Every line of the data is to be retyped exactly.
Given information: Begin
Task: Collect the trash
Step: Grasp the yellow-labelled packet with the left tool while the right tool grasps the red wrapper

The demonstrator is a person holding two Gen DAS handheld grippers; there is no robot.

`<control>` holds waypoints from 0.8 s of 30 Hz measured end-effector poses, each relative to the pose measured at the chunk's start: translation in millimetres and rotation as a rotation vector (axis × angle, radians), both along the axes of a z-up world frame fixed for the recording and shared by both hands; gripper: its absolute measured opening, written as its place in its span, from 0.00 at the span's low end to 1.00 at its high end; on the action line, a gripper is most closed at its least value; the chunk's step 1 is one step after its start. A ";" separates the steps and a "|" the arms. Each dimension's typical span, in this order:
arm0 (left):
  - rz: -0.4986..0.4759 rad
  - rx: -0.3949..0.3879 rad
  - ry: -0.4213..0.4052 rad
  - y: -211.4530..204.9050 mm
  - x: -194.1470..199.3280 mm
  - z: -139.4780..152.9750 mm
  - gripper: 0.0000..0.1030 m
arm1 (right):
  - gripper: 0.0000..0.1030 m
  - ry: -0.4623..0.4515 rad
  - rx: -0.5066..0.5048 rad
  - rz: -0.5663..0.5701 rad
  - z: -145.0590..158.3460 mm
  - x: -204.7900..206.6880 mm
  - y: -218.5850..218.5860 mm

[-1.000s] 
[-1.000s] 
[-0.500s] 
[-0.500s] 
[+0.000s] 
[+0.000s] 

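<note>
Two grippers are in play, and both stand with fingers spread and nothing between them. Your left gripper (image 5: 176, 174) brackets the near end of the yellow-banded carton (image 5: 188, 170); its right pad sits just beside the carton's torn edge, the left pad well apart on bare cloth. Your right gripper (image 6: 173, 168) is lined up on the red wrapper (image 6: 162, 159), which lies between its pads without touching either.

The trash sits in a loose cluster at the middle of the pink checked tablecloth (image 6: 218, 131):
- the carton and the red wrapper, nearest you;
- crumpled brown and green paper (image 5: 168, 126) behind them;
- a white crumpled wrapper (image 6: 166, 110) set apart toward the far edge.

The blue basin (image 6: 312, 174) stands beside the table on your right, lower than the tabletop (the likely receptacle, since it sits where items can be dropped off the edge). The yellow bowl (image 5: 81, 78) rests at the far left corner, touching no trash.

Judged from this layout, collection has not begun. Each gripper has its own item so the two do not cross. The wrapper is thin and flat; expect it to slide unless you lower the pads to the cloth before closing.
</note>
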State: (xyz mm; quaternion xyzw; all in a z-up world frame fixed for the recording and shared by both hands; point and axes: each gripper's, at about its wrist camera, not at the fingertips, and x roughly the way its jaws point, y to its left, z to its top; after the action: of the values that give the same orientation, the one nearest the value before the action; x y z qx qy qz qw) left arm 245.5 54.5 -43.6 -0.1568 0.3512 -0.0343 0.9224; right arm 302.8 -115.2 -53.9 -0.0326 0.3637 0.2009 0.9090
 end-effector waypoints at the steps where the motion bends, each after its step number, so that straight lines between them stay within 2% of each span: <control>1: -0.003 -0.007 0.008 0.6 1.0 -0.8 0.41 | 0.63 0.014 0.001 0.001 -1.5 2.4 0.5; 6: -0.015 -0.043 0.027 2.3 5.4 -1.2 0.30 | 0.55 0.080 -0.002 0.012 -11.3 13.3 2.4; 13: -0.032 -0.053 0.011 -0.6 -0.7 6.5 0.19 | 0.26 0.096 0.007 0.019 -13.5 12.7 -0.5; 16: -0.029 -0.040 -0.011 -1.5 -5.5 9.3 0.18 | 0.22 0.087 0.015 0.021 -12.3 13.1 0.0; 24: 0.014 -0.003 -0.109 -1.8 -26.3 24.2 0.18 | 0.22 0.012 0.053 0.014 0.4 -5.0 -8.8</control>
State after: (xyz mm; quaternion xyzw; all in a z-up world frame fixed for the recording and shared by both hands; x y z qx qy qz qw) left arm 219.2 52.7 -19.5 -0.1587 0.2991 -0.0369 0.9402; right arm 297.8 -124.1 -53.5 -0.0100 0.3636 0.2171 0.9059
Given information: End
* **Solved exercise**:
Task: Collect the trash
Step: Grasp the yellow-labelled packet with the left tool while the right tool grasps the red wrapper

The demonstrator is a person holding two Gen DAS handheld grippers; there is no robot.

`<control>` holds waypoints from 0.8 s of 30 Hz measured end-effector poses, each relative to the pose measured at the chunk's start: translation in millimetres and rotation as a rotation vector (axis × angle, radians), both along the axes of a z-up world frame fixed for the recording and shared by both hands; gripper: its absolute measured opening, written as its place in its span, from 0.00 at the span's low end to 1.00 at its high end; on the action line, a gripper is most closed at its least value; the chunk's step 1 is one step after its start. A ";" separates the steps and a "|" the arms. Each dimension's typical span, in this order:
arm0 (left):
  - rz: -0.4986..0.4759 rad
  - rx: -0.3949..0.3879 rad
  - ry: -0.4213..0.4052 rad
  - y: -211.4530..204.9050 mm
  - x: -194.1470..199.3280 mm
  - z: -139.4780..152.9750 mm
  - gripper: 0.0000..0.1030 m
arm1 (right):
  - gripper: 0.0000..0.1030 m
  - ry: -0.4623..0.4515 rad
  - rx: -0.5066..0.5048 rad
  - rz: -0.5663..0.5701 rad
  - z: -145.0590..158.3460 mm
  - x: -204.7900..206.6880 mm
  - y: -218.5850..218.5860 mm

[-1.000s] 
[-1.000s] 
[-0.500s] 
[-0.500s] 
[+0.000s] 
[+0.000s] 

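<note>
Two grippers are in play, and both stand with fingers spread and nothing between them. Your left gripper (image 5: 176, 174) brackets the near end of the yellow-banded carton (image 5: 188, 170); its right pad sits just beside the carton's torn edge, the left pad well apart on bare cloth. Your right gripper (image 6: 173, 168) is lined up on the red wrapper (image 6: 162, 159), which lies between its pads without touching either.

The trash sits in a loose cluster at the middle of the pink checked tablecloth (image 6: 218, 131):
- the carton and the red wrapper, nearest you;
- crumpled brown and green paper (image 5: 168, 126) behind them;
- a white crumpled wrapper (image 6: 166, 110) set apart toward the far edge.

The blue basin (image 6: 312, 174) stands beside the table on your right, lower than the tabletop (the likely receptacle, since it sits where items can be dropped off the edge). The yellow bowl (image 5: 81, 78) rests at the far left corner, touching no trash.

Judged from this layout, collection has not begun. Each gripper has its own item so the two do not cross. The wrapper is thin and flat; expect it to slide unless you lower the pads to the cloth before closing.
</note>
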State: (xyz mm; quaternion xyzw; all in a z-up world frame fixed for the recording and shared by both hands; point and axes: each gripper's, at about its wrist camera, not at the fingertips, and x roughly the way its jaws point, y to its left, z to its top; after the action: of the values that give the same orientation, the one nearest the value before the action; x y z qx qy qz qw) left arm 245.5 54.5 -43.6 -0.1568 0.3512 -0.0343 0.9224; right arm 302.8 -115.2 -53.9 -0.0326 0.3637 0.2009 0.9090
 end-effector waypoints at the steps where the motion bends, each after its step number, so that straight lines between them stay within 2% of each span: <control>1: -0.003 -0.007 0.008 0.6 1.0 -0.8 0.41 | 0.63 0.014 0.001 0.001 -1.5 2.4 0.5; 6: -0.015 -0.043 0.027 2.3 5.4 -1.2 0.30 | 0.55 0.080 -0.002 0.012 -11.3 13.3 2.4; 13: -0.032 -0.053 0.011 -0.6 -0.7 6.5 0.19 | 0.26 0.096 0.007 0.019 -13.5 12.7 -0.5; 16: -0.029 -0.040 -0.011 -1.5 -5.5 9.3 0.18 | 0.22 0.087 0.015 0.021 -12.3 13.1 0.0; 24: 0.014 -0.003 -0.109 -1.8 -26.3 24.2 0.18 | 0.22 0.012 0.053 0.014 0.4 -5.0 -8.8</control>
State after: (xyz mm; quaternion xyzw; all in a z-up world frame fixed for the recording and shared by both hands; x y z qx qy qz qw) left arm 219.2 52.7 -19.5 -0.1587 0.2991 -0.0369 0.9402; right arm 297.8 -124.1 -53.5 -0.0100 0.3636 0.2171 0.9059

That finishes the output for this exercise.